**Task objective:**
The listing should be printed again without a single change.

---*---

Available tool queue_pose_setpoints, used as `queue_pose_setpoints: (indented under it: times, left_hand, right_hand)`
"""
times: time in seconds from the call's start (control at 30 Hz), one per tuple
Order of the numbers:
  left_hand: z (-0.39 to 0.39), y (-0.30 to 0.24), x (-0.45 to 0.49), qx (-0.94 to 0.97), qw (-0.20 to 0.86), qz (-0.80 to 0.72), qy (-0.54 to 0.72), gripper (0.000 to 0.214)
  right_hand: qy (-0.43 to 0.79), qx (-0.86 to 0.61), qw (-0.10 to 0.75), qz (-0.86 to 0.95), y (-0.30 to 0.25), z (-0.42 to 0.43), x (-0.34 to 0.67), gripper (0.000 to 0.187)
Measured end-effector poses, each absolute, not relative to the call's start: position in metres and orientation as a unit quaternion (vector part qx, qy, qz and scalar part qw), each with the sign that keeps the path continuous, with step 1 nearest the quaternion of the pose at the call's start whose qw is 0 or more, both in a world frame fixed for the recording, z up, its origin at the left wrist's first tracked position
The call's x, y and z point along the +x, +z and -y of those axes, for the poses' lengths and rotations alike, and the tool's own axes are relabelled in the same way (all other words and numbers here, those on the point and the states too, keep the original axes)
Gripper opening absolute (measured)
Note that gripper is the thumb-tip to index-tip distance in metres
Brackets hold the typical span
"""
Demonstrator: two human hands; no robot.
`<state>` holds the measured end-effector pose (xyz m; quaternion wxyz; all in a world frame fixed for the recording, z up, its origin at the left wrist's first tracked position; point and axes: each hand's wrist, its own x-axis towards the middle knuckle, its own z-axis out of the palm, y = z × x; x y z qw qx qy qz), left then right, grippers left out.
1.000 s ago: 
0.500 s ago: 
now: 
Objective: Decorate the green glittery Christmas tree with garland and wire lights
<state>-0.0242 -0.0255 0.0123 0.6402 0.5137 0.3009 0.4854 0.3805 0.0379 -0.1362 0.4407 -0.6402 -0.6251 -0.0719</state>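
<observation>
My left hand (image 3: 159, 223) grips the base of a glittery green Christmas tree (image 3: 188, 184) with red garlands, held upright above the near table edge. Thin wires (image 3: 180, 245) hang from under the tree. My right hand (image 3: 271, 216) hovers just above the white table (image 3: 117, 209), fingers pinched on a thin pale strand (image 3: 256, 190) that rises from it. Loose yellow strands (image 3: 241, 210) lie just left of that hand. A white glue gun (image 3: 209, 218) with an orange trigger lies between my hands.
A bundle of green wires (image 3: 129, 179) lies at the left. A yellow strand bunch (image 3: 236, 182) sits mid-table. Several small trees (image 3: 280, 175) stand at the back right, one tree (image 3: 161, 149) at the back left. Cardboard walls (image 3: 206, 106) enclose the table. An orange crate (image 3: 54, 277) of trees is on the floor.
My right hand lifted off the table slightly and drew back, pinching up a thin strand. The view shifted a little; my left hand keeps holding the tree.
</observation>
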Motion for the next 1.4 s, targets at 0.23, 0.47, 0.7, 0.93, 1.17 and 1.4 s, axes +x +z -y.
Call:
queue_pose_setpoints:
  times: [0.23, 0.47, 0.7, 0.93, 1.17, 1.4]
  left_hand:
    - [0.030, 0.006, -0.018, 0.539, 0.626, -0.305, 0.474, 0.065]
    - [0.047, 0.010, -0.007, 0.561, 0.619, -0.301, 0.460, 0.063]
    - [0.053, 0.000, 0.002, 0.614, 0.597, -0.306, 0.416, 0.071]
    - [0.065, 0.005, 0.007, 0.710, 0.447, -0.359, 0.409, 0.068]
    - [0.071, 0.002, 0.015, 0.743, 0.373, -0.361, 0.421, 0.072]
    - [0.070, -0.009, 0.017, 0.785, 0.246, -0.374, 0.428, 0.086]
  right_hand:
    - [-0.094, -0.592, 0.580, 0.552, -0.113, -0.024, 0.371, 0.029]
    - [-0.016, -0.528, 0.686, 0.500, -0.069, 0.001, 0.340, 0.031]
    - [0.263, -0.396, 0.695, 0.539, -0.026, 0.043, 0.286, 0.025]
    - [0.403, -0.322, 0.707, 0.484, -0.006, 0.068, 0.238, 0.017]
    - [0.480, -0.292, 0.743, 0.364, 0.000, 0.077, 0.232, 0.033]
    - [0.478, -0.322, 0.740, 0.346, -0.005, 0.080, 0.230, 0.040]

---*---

**Written solution:**
Available tool queue_pose_setpoints, used as `queue_pose_setpoints: (indented under it: times, left_hand, right_hand)`
"""
times: time in seconds from the call's start (control at 30 Hz), one per tuple
Order of the numbers:
  left_hand: z (-0.39 to 0.39), y (-0.30 to 0.24), x (-0.45 to 0.49), qx (-0.94 to 0.97), qw (-0.20 to 0.86), qz (-0.80 to 0.72), qy (-0.54 to 0.72), gripper (0.000 to 0.214)
  right_hand: qy (-0.43 to 0.79), qx (-0.86 to 0.61), qw (-0.10 to 0.75), qz (-0.86 to 0.95), y (-0.30 to 0.25), z (-0.42 to 0.43), x (-0.34 to 0.67), gripper (0.000 to 0.187)
Measured end-effector poses, each absolute, not relative to the call's start: position in metres and orientation as a unit quaternion (vector part qx, qy, qz and scalar part qw), each with the sign that keeps the path continuous, with step 1 nearest the quaternion of the pose at the call's start whose qw is 0 or more, both in a world frame fixed for the recording, z up, its origin at the left wrist's first tracked position
The call's x, y and z point along the +x, +z and -y of those axes, for the poses' lengths and rotations alike, and the tool's own axes are relabelled in the same way (all other words and numbers here, those on the point and the states too, keep the original axes)
Gripper opening absolute (measured)
Note that gripper is the thumb-tip to index-tip distance in metres
Brackets hold the typical span
"""
Demonstrator: two human hands; no robot.
`<state>` holds the measured end-effector pose (xyz m; quaternion wxyz; all in a world frame fixed for the recording, z up, its origin at the left wrist's first tracked position; point and axes: each hand's wrist, its own x-axis towards the middle knuckle, its own z-axis out of the palm, y = z × x; x y z qw qx qy qz), left then right, grippers left out.
1.000 s ago: 
0.500 s ago: 
now: 
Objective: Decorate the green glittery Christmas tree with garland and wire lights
<state>-0.0242 -0.0255 0.0123 0.6402 0.5137 0.3009 0.4854 0.3805 0.0379 -0.1362 0.4407 -0.6402 -0.6251 -0.0719</state>
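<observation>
My left hand (image 3: 159, 223) grips the base of a glittery green Christmas tree (image 3: 188, 184) with red garlands, held upright above the near table edge. Thin wires (image 3: 180, 245) hang from under the tree. My right hand (image 3: 271, 216) hovers just above the white table (image 3: 117, 209), fingers pinched on a thin pale strand (image 3: 256, 190) that rises from it. Loose yellow strands (image 3: 241, 210) lie just left of that hand. A white glue gun (image 3: 209, 218) with an orange trigger lies between my hands.
A bundle of green wires (image 3: 129, 179) lies at the left. A yellow strand bunch (image 3: 236, 182) sits mid-table. Several small trees (image 3: 280, 175) stand at the back right, one tree (image 3: 161, 149) at the back left. Cardboard walls (image 3: 206, 106) enclose the table. An orange crate (image 3: 54, 277) of trees is on the floor.
My right hand lifted off the table slightly and drew back, pinching up a thin strand. The view shifted a little; my left hand keeps holding the tree.
</observation>
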Motion for the next 1.4 s, targets at 0.23, 0.47, 0.7, 0.93, 1.17 and 1.4 s, axes +x +z -y.
Call:
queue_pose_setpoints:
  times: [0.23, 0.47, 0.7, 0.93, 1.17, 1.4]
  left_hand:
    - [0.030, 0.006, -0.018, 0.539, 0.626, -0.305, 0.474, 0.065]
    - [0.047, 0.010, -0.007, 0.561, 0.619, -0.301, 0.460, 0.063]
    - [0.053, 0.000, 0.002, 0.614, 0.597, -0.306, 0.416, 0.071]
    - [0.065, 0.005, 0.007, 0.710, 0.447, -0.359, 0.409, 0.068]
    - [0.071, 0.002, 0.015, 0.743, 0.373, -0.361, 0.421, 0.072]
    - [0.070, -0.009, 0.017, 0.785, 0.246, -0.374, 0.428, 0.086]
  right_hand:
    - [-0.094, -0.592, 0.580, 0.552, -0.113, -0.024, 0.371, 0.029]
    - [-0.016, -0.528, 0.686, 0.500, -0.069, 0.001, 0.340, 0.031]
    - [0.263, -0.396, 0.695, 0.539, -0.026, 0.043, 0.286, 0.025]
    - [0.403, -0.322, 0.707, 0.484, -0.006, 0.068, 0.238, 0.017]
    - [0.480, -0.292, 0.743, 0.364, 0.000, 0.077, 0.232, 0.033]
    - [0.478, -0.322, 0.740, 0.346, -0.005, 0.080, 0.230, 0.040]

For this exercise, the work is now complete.